## [Exercise brief]
Take the data below and extract the lines from the one with "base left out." to the one with "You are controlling", inclusive, exactly as written.
--- Provided information ---
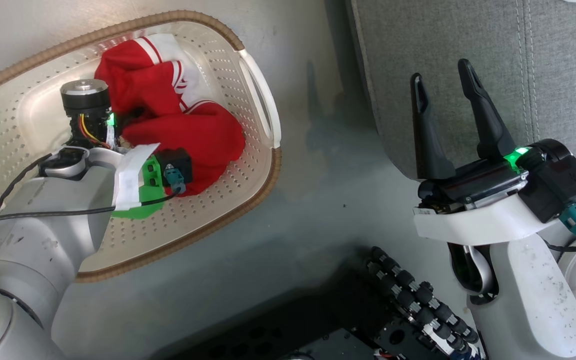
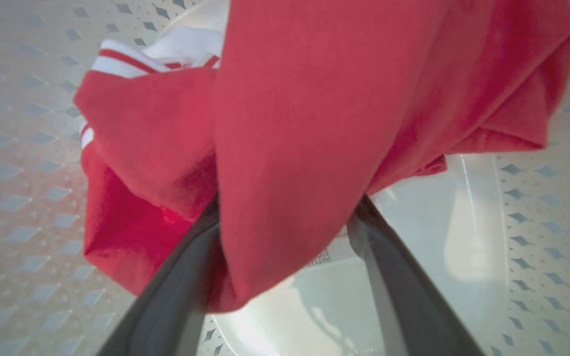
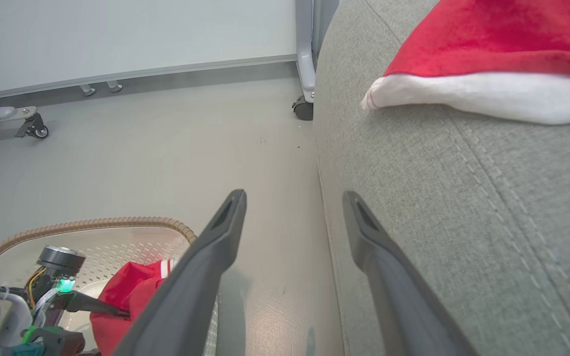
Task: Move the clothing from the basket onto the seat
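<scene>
Fingers (image 1: 488,120) of the right gripper (image 1: 441,74) are standing wide apart at 3 o'clock in the head view, holding nothing and pointing along the edge of the grey seat (image 1: 543,75). At 9 o'clock the left arm (image 1: 43,210) is reaching down into the basket (image 1: 18,115), which is sitting on the floor (image 1: 318,200) beside the seat. In the left wrist view the left gripper (image 2: 287,207) is spread open, with a fold of the red clothing (image 2: 290,123) draping between its 2 fingers. The clothing is lying bunched inside the basket, toward its 12 o'clock end. Farther off, in the right wrist view, 1 red garment (image 3: 488,44) with white trim is lying on the seat at 1 o'clock.
</scene>
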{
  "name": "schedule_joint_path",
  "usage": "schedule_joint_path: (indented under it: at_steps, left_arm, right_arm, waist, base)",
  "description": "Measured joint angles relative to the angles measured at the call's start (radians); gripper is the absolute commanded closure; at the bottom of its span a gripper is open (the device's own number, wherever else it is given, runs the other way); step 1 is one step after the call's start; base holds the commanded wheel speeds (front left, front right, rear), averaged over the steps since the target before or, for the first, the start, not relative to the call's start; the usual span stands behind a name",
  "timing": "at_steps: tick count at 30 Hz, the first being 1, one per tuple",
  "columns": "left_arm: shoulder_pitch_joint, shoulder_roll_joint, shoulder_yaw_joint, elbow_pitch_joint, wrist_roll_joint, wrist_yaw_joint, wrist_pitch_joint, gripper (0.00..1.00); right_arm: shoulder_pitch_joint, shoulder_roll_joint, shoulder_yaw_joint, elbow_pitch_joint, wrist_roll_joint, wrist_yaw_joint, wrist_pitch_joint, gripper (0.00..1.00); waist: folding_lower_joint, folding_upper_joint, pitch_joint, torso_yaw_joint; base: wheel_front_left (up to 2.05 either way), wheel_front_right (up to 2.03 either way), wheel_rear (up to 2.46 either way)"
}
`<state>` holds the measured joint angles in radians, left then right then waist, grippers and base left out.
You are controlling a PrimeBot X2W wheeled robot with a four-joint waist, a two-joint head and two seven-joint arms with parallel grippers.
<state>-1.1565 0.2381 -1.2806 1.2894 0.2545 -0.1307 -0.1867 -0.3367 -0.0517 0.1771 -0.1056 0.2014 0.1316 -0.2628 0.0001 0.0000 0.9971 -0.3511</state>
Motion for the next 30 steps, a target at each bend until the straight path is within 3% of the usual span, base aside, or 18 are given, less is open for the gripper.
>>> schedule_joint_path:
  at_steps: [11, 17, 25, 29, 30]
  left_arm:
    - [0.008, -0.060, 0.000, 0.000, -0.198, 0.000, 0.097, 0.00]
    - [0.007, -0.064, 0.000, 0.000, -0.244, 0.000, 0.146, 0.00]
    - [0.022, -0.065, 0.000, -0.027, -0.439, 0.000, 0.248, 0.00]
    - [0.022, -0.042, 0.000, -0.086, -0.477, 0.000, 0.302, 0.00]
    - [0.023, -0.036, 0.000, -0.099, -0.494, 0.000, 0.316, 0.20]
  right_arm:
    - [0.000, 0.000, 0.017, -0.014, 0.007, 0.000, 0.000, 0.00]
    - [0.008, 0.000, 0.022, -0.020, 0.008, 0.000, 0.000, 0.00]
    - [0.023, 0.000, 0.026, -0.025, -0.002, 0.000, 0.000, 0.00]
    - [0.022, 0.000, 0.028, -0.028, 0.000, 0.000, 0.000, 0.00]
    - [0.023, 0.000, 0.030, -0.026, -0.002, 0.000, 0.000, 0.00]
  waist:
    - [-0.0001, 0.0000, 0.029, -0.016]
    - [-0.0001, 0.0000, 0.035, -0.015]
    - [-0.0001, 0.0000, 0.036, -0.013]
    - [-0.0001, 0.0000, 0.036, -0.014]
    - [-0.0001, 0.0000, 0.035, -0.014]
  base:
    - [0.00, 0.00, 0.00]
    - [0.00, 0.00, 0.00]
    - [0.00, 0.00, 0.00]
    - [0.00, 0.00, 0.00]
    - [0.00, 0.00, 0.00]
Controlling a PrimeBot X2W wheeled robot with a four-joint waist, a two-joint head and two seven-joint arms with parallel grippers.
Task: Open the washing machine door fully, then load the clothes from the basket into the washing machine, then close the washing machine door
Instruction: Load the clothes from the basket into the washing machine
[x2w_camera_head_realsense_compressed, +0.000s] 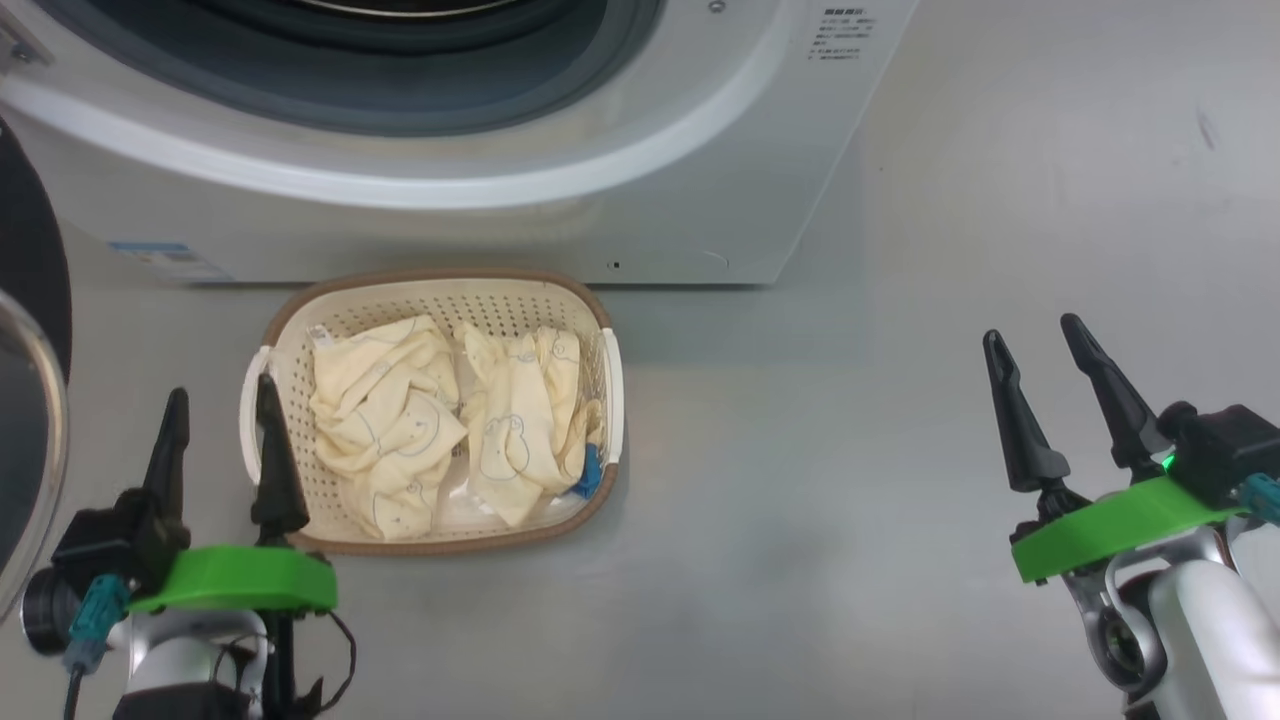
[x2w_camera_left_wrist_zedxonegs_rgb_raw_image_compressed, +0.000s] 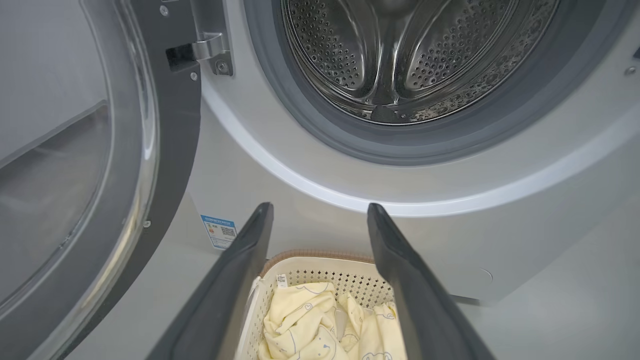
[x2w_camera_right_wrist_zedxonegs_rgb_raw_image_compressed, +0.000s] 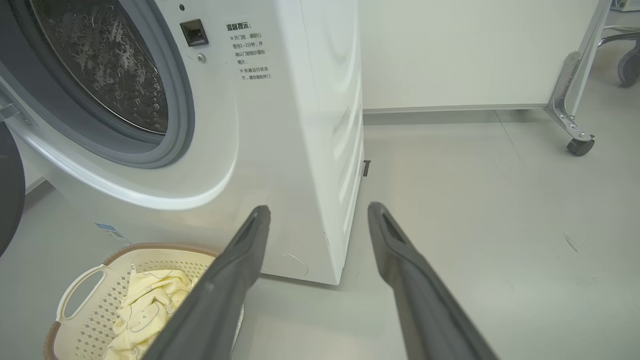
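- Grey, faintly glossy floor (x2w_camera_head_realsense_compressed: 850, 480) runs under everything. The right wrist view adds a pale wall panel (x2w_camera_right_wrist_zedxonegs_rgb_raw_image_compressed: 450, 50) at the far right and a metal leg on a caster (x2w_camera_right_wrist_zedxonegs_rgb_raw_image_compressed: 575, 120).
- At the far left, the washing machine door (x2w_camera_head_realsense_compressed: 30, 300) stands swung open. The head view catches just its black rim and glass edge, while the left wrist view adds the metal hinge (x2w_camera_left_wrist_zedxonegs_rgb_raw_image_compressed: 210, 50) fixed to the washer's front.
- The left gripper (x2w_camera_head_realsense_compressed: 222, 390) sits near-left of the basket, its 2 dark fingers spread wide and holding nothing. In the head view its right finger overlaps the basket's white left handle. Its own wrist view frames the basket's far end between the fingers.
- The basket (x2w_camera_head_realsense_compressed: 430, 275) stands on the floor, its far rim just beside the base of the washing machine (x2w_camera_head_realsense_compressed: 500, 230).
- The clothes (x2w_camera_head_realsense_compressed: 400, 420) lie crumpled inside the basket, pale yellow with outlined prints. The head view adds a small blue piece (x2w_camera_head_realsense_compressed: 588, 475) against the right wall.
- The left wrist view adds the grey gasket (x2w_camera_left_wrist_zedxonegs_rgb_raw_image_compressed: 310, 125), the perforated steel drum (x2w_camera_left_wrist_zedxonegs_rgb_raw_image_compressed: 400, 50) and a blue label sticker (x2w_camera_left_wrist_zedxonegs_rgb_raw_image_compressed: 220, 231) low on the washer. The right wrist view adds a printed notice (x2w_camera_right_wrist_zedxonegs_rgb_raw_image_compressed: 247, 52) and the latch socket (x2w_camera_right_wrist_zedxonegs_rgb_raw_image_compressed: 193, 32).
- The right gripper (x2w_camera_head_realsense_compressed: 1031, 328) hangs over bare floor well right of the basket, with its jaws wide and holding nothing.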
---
## [Result of this exercise]
`<state>` holds the measured joint angles in radians, left then right then waist, grippers and base left out.
You are controlling a PrimeBot X2W wheeled robot with a four-joint waist, a two-joint head and two seven-joint arms with parallel grippers.

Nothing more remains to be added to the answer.